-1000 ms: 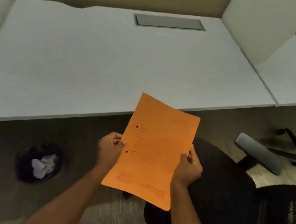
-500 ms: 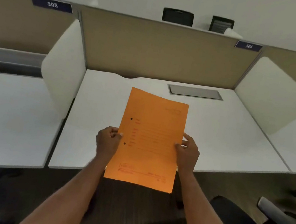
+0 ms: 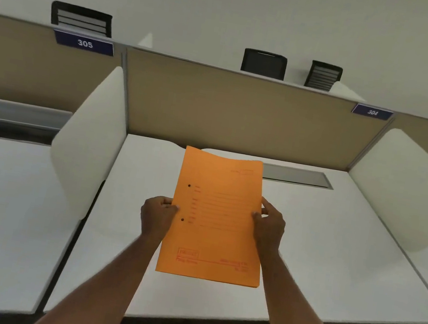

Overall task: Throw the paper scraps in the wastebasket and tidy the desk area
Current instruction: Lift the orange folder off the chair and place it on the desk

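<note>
Hands are pinching the orange folder point(image 3: 215, 218) by its side edges, left hand point(image 3: 157, 216) and right hand point(image 3: 270, 226) holding it above the white desk point(image 3: 319, 248), so lowering it level and square to the desk edge seems wise.

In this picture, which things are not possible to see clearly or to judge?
- Head view: the red print on the orange folder is too small and faint to read.
- The desk surface directly behind the folder is covered by it.
- The fingers of the left hand and right hand behind the folder are hidden.
- No wastebasket appears; the bottom edge and the desk hide the floor.
- The chairs are mostly hidden behind the partition.
</note>
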A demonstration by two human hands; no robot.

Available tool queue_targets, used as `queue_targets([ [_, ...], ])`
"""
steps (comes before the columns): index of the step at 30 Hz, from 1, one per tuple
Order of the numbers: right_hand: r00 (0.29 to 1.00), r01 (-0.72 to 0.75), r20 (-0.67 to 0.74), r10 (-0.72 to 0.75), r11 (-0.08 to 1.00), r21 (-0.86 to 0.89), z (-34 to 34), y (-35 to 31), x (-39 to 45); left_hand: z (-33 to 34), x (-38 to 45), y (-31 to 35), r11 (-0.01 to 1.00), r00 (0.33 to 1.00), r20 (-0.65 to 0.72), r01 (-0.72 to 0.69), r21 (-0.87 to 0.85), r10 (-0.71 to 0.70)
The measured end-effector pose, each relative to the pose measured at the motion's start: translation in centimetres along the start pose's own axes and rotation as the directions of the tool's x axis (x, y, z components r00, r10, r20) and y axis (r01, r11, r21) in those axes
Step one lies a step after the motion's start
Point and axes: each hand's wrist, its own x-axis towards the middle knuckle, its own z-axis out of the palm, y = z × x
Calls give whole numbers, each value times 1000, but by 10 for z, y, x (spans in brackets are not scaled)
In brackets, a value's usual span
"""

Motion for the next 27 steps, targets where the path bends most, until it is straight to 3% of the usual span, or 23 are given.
queue_targets([
  [16,981,-67,174,84,992,-102,156,98,320,210,266,-33,968,980,-47,198,154,-193],
  [23,975,-14,216,52,985,-174,218,151,396,267,340,-72,923,971,-49,238,302,-235],
  [27,960,-54,256,111,975,-218,237,171,412,284,355,-92,909,971,-47,234,346,-233],
])
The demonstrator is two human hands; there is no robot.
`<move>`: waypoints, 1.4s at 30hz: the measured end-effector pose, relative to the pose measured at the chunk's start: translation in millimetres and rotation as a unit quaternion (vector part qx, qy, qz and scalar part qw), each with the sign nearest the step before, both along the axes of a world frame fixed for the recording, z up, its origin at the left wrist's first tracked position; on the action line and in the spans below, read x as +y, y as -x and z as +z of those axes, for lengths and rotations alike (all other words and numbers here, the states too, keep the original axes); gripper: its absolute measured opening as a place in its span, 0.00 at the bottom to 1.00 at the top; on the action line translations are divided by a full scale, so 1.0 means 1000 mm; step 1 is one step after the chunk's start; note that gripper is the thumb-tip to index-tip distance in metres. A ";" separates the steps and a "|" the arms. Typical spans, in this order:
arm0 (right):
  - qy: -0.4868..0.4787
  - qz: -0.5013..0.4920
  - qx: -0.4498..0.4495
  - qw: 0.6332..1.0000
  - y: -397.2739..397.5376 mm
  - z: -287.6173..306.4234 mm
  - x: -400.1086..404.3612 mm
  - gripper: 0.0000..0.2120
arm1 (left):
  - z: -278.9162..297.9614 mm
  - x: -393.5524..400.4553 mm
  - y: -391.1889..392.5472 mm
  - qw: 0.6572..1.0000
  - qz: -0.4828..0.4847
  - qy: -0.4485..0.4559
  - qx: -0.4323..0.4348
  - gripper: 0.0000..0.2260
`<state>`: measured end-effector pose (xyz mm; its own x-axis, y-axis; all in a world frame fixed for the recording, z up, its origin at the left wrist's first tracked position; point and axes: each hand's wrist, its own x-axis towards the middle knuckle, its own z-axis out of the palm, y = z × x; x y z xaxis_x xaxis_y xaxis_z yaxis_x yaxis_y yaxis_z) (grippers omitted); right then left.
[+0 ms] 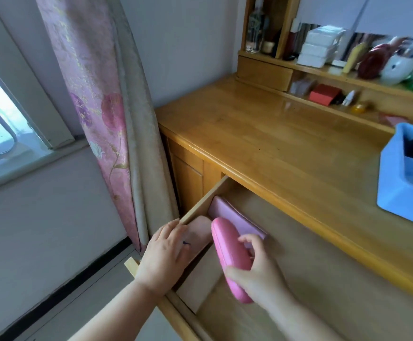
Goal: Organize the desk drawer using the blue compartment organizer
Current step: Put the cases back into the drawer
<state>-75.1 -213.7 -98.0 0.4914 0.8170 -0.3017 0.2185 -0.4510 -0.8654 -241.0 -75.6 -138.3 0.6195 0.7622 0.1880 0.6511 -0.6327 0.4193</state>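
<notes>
The wooden desk drawer [311, 254] is pulled out below the desk top. My right hand [259, 269] grips a pink oval case [227, 249] just above the drawer's left part. A flat lilac box [235, 216] lies behind the case, against the drawer's left wall. My left hand [163, 254] rests flat with straight fingers on a pale pink flat thing [200, 230] at the drawer's left edge. The blue compartment organizer [404, 193] stands on the desk top at the far right, with dark small things inside.
A pink flowered curtain [95, 107] hangs left of the desk [274, 143], beside a window. Shelves at the back hold a glass bottle [256, 25], white packs [318, 45], a red box [323, 94] and other small items. The drawer's right part shows bare wood.
</notes>
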 end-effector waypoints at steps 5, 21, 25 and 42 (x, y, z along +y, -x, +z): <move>0.062 -0.066 -0.034 0.995 0.045 -0.041 0.006 0.32 | 0.002 -0.025 0.001 0.999 -0.008 0.052 -0.011 0.14; -0.062 0.038 0.001 0.997 -0.092 0.062 -0.084 0.10 | 0.066 -0.081 -0.071 0.987 -0.157 0.019 -0.031 0.12; -0.122 -0.144 -0.125 0.974 -0.189 0.117 -0.154 0.08 | 0.121 -0.118 -0.170 0.965 -0.212 0.032 -0.153 0.12; 0.083 -0.411 -0.195 0.887 -0.418 0.105 -0.242 0.06 | 0.134 -0.100 -0.421 0.941 -0.032 0.308 -0.137 0.07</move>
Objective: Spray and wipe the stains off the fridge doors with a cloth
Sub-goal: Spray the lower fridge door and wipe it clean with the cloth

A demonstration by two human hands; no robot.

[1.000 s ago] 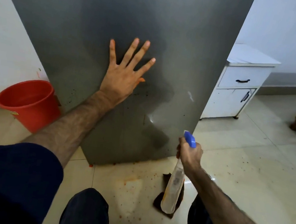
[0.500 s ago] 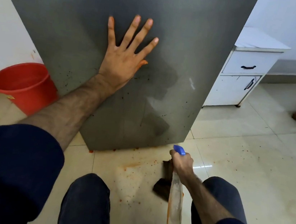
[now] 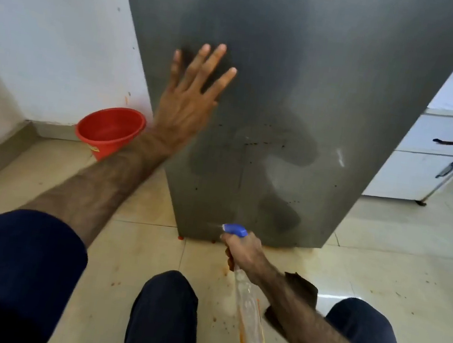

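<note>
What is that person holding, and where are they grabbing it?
The right hand grips a spray bottle round its neck, just under the blue nozzle. The left hand holds nothing; it lies open against the fridge door.

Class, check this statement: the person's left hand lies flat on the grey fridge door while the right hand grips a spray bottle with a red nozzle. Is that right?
Not quite. The head view shows the spray bottle has a blue nozzle, not red. The rest holds: the left hand lies flat on the fridge door and the right hand grips the bottle.
</note>
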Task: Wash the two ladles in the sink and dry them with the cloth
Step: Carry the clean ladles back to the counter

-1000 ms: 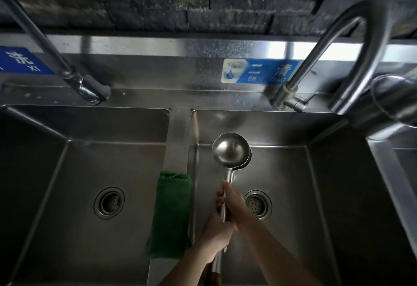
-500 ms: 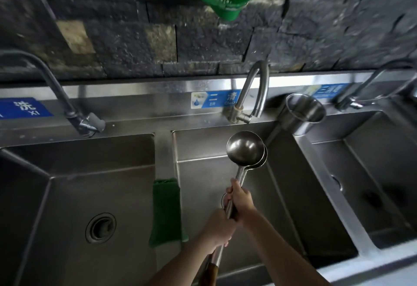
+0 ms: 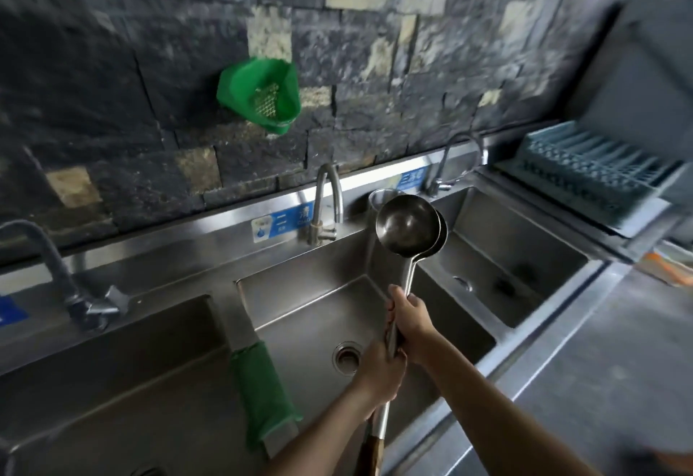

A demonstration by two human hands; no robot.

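Note:
Two steel ladles (image 3: 408, 226) are stacked, one bowl nested behind the other, held upright over the middle sink (image 3: 318, 310). My right hand (image 3: 410, 321) grips both handles higher up. My left hand (image 3: 380, 372) grips them lower, just above the wooden handle ends. A green cloth (image 3: 262, 389) hangs over the divider between the left and middle sinks. The bowls rise to the right of the middle faucet (image 3: 328, 194).
Left sink (image 3: 112, 381) with its faucet (image 3: 56, 276), right sink (image 3: 502, 250) with its own faucet (image 3: 455, 160). A steel cup (image 3: 378, 196) stands behind the ladles. Green strainer (image 3: 262, 96) hangs on the stone wall. Blue dish rack (image 3: 585, 164) and steel counter (image 3: 618, 363) lie to the right.
The view has lifted and swung right, bringing the wall, right sink and dish rack into sight. The ladles stay in both hands, raised and shifted right toward the divider by the right sink.

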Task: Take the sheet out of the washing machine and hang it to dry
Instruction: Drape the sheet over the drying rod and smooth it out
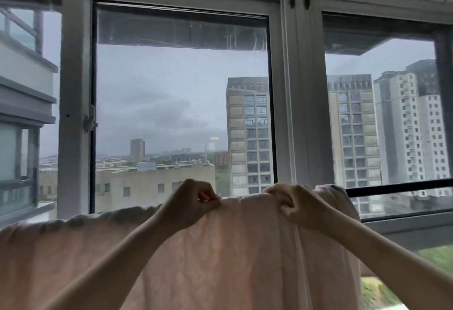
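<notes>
**Both hands grip the sheet's top edge at the window**

The pink sheet (220,255) fills the lower part of the view, spread wide and hanging down from a raised top edge. The left hand (193,200) pinches that edge with curled fingers, left of the sheet's middle. The right hand (291,201) clutches a bunched fold of the same edge just beside it, fingers closed round the cloth. Right of the right hand, the sheet's end drapes over a dark rail (397,188) that runs on toward the right. Whether the rest of the edge lies on that rail is hidden by the cloth. Behind the sheet stands a grey-framed window (76,103). Beyond the glass rise tower blocks (250,135) under a grey sky.
</notes>
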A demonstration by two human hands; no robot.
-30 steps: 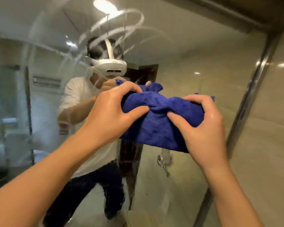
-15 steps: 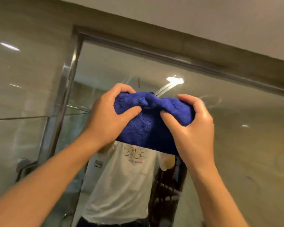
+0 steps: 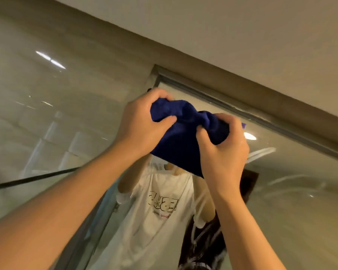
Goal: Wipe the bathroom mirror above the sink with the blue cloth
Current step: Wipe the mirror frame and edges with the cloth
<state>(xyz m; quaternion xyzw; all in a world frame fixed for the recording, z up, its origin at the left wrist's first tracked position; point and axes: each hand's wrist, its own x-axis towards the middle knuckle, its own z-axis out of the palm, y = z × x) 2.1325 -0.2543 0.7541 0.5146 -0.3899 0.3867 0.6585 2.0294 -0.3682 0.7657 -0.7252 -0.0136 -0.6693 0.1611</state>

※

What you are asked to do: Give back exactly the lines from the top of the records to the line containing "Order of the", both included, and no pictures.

Answer to this exercise:
-1000 ms: 
-500 ms: 
+0 ms: 

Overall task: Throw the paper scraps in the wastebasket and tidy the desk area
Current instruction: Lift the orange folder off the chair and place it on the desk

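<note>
Hands are pinching the orange folder point(image 3: 215, 218) by its side edges, left hand point(image 3: 157, 216) and right hand point(image 3: 270, 226) holding it above the white desk point(image 3: 319, 248), so lowering it level and square to the desk edge seems wise.

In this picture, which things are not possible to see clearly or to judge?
- Head view: the red print on the orange folder is too small and faint to read.
- The desk surface directly behind the folder is covered by it.
- The fingers of the left hand and right hand behind the folder are hidden.
- No wastebasket appears; the bottom edge and the desk hide the floor.
- The chairs are mostly hidden behind the partition.
</note>
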A demonstration by two human hands; no robot.

Available tool queue_targets, used as `queue_targets([ [_, ...], ])`
"""
steps (comes before the columns): index of the step at 30 Hz, from 1, one per tuple
Order of the numbers: right_hand: r00 (0.29 to 1.00), r01 (-0.72 to 0.75), r20 (-0.67 to 0.74), r10 (-0.72 to 0.75), r11 (-0.08 to 1.00), r21 (-0.86 to 0.89), z (-34 to 34), y (-35 to 31), x (-39 to 45); left_hand: z (-33 to 34), x (-38 to 45), y (-31 to 35), r11 (-0.01 to 1.00), r00 (0.33 to 1.00), r20 (-0.65 to 0.72), r01 (-0.72 to 0.69), r21 (-0.87 to 0.85), r10 (-0.71 to 0.70)

Work on this exercise has concluded.